Le paradoxe d'Anderson
Le Seuil

295 pages | 06-09-2018 | 19€

Une famille habite une maison isolée avec son arbre du bonheur dans l’Oise à Essaimcourt : « Essaimcourt a la beauté de ses arbres presque morts… » Elle vit pour l’instant dans une certaine insouciance. Les parents travaillent en usine, quelques emprunts, une maison à crédit, une voiture à crédit, mais toujours des projets et les enfants continuent de susciter joie et bonheur. La plus grande prépare le bac en section économie et révise les théories économiques qui éprouvent ses parents et étouffent son village ; mais s’il faut en passer par là pour espérer une vie meilleure et éviter le paradoxe d’Anderson... Aline et Christophe sont aux petits soins pour Mathis, le petit dernier, atteint d’une maladie inconnue. Et puis un jour, vous apprenez au boulot, au détour d’un couloir, ou devant la machine à café que l’usine vient d’être rachetée qui par un concurrent chinois qui par un fond de pension américain. Et le lendemain, un courrier, Le courrier, cinq lignes brèves directes après trente ans pour vous annoncer cordialement que vous ne faites plus partie de l’équipe. La violence ultime. Désespoir, sentiment d’abandon, d’inutilité, plongée dans un long tunnel noir sans fin. C’est Aline la première qui subit le viol, la maladie mortelle : « Cancer du chômage. Elle fait partie des métastasés. Effondrée, elle s’arrête sous son arbre. Plus rien ne surgit à l’intérieur de son ventre. La bête s’est installée. Elle est là pour longtemps, elle le sent… Rien n’a encore changé, mais tout est différent. » Pourtant, le couple préfère faire illusion devant les enfants, ne rien dévoiler, et tenter de continuer à survivre, à la protéger. Mais la violence de notre société n’a guère de limite, et les seules questions qui demeurent sont : jusqu’à quand tiendront-ils et jusqu’à quand les enfants l’ignoreront-ils ? Chronique sociale, réaliste et désespérée de notre société où le déclassement devient la règle, où l’espoir s’amenuise chaque jour, où le monde ouvrier disparaît, où les plus pauvres sont devenus majoritaires mais impuissants. Indispensable !

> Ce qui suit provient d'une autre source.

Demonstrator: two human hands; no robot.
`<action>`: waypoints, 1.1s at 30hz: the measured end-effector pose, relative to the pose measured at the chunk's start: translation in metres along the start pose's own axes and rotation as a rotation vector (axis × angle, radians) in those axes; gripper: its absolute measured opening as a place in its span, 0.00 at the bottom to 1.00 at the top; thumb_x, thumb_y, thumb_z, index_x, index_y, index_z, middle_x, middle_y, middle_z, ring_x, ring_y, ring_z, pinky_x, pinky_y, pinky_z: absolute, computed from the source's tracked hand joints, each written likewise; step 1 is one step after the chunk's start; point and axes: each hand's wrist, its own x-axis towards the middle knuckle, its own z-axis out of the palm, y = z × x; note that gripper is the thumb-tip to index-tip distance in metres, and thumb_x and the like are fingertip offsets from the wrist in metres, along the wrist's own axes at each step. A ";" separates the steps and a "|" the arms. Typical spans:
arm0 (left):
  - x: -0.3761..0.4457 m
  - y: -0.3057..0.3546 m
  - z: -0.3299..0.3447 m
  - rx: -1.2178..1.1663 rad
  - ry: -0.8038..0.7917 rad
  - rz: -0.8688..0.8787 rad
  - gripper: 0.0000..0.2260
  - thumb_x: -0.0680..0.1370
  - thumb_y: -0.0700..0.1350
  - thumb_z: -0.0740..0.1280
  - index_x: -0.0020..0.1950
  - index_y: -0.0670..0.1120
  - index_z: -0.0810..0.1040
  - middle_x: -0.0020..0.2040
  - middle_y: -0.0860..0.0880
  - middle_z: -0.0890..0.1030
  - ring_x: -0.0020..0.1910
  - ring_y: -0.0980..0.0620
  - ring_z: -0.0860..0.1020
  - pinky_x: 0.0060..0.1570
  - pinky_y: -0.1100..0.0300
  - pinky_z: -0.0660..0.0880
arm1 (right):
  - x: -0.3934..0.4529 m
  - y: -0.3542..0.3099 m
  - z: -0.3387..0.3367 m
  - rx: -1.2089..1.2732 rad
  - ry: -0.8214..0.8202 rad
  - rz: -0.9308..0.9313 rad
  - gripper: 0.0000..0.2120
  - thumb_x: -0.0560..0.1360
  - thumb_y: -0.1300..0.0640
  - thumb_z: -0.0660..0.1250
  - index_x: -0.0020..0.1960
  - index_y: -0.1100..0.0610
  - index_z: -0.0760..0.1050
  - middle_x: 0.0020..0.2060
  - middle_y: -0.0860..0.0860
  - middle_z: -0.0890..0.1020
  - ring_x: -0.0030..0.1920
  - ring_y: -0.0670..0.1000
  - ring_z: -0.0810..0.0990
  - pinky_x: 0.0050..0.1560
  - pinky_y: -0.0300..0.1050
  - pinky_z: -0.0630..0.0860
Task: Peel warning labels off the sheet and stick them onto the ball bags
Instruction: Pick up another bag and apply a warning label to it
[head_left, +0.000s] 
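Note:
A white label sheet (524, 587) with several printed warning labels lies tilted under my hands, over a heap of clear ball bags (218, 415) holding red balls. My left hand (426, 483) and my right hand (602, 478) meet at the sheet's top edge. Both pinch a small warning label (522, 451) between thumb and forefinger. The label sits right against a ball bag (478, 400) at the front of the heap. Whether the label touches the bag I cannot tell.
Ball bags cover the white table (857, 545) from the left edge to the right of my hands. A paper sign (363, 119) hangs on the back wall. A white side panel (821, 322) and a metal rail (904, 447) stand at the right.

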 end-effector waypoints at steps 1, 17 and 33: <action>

« Dans la queue, personne ne crâne. Tout le monde a peur, un jour aussi, de ne plus pouvoir y arriver… L’écart de salaire entre ceux qui vendent et ceux qui volent est devenu si ténu qu’il faut surveiller tout le monde. »

« Ils nous laissent une vue bien dégagée sur les usines vides, comme ça, quand tu passes devant en allant pointer au chômage, tu jures de fermer ta gueule la prochaine fois que tu trouveras du boulot. »

« Il n’y a pas mieux aujourd’hui pour enseigner la géographie aux enfants que de leur apprendre où sont passées les usines de leurs parents… »

« Vivre sans usines, c’est vivre sans poumons. »

« Depuis la grève et le licenciement d’Aline, Christophe n’y croit plus, ni à lui ni aux autres et à leurs promesses d’un monde meilleur. Dieu, Karl Marx, Mark Zuckerberg se moquent bien d’eux. Les pauvres n’ont pas plus de chance de s’en sortir qu’un taureau dans l’arène. On les laisse espérer, c’est tout, pour mieux les obliger à tourner en rond, parce qu’on a besoin d’eux pour remplir les caisses, les églises et les réseaux. C’est le même mensonge depuis toujours. ‘‘Chrétiens, prolétaires, facebookeurs de tous les pays, unissez-vous, le monde est à vous.’’ En vérité, il est à eux. »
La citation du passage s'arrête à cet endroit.